# Grenade=CDT fail



## waddy9494 (Mar 9, 2012)

I had a drink and drugs brief today and the bloke asked if anyone took grenade, when I put my hand up he said if I was to have a drugs test i'd fail it. WTF!, It's not illegal so why does the army not allow us to take it?

He also said we can't have jack 3D. Is this bloke a f'ing joke?


----------



## GolfDelta (Jan 5, 2010)

You might get a false positive for Jack3d cos of the DMAA but I just had a brief look at Grenade and nothing jumped out at me as a likely candidate to fail a CDT,i've been in the forces for 5 and a half years and have taken test/tren/deca/oxys/dbol/masteron,eph,T3,Clen and passed every time.

The CDT teams are a bunch of scare mongerers mate.


----------



## dazc (Oct 4, 2009)

some geranium based extracts can produce positive test results for recreational drugs, and thats what they are testing for!


----------



## TryingToGetBig (May 20, 2010)

Wouldn't worry about it mate, people take all sorts and nothing ever comes of it!

I see your in BFG Location Bielefeld, I'm just down the road in Gutersloh.


----------



## waddy9494 (Mar 9, 2012)

****ed me off to be honest as it was advertised in the soldier magazine and then they say we can't take it, Load of bull sh!t. Yeah based in Bielefeld but live in Quelle. I go to the Guttersloh gym most of the time


----------



## waddy9494 (Mar 9, 2012)

A legal substance means its legal end of story.

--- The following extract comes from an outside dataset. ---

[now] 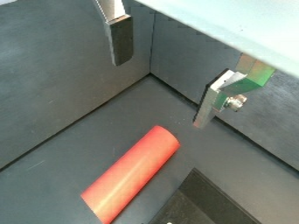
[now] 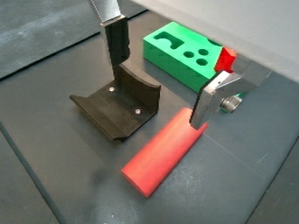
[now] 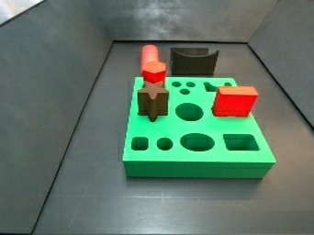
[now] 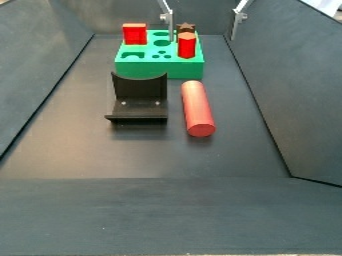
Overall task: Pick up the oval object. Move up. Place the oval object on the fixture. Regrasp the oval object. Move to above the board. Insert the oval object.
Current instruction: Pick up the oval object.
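The gripper [image 2: 158,74] hangs high over the floor of the bin, its fingers [image 2: 117,44] spread wide with nothing between them. In a wrist view the oval object [image 2: 166,151] lies flat on the dark floor, just beside the fixture [image 2: 118,106] and not touching it, one end pointing toward the board [image 2: 183,53]. In a side view the same salmon-red peg [image 4: 197,106] runs parallel to the fixture's flank, a clear strip of floor between them.

That placement suits the first step, the pick-up, which looks not yet begun: the peg's long sides are exposed, so the fingers could straddle it across its narrow width. The tighter side is the one facing the fixture; the far side has open floor out to the bin wall [image 4: 261,90].

On the board stand a red cube [image 3: 236,100], a short red hexagonal peg [image 3: 153,72] and a slim dark brown peg [image 3: 152,103]. They crowd its top, but the large oval hole [image 3: 197,142] near the front edge stays free. Overhead, nothing blocks a straight lift.
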Tool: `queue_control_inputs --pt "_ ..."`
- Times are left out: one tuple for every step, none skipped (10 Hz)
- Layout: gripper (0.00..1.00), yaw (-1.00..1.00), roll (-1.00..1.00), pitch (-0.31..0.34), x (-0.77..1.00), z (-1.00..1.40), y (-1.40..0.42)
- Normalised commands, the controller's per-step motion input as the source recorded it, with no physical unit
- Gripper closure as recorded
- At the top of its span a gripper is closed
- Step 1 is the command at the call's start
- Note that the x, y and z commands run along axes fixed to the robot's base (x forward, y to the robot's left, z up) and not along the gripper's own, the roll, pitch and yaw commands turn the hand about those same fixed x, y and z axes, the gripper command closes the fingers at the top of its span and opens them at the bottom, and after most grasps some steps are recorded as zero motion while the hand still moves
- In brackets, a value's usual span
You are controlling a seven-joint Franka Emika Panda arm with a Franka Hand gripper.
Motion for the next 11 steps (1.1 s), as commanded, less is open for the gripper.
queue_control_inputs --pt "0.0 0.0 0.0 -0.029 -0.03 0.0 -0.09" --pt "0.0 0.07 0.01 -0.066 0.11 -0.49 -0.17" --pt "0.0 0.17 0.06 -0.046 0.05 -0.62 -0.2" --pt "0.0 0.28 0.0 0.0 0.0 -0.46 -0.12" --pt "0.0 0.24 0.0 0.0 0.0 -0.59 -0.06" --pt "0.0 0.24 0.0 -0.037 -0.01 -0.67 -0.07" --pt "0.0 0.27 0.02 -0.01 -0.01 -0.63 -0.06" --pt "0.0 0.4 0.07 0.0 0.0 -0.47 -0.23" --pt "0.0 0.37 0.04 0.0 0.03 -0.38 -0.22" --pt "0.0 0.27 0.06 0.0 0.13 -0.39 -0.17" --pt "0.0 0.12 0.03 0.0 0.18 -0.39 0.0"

Anyone should be able to take it


----------



## waddy9494 (Mar 9, 2012)

Is the t3/t4 as strong as grenade though?


----------



## GolfDelta (Jan 5, 2010)

waddy9494 said:


> A legal substance means its legal end of story. Anyone should be able to take it


Untrue unfortunately mate,the Forces have their own rules and regulations which differ from civvie rules,banning substances which they deem to interfere with their role,whether mental or physical,as a member of H.M. Forces is well within their rights.


----------



## TryingToGetBig (May 20, 2010)

What the gym over the road from PRB camp? Or the civi gym in town?

If its in soldier magazine and you took it they would find it hard to punish you IMO, I know soldiers mag isn't the 'rules' but if it was banned why would they advertise it?


----------



## ba baracuss (Apr 26, 2004)

waddy9494 said:


> A legal substance means its legal end of story. Anyone should be able to take it


Get another job then. I certainly wouldn't have any cnut dictating to me what I can and can't take. Fcuk that.


----------



## TryingToGetBig (May 20, 2010)

ba baracuss said:


> Get another job then. I certainly wouldn't have any cnut dictating to me what I can and can't take. Fcuk that.


That's why you could never be a soldier, it's defo not for everyone lol


----------



## TryingToGetBig (May 20, 2010)

Big man upstairs? Who god???


----------



## waddy9494 (Mar 9, 2012)

Not new to Army life (9 years) but new to the supplement game so never been sure of what the army deems safe. Yeah gym across from PRB. Just putting new weights in.


----------



## TryingToGetBig (May 20, 2010)

Yer I'm in there mon wed fri mornings, not seen the new kit yet as I've been on course over at a different camp.


----------



## Paul. M (May 29, 2011)

The ironic thing here is that the word on the street 'so to speak' is that Grenade was developed by an ex member of HM forces.


----------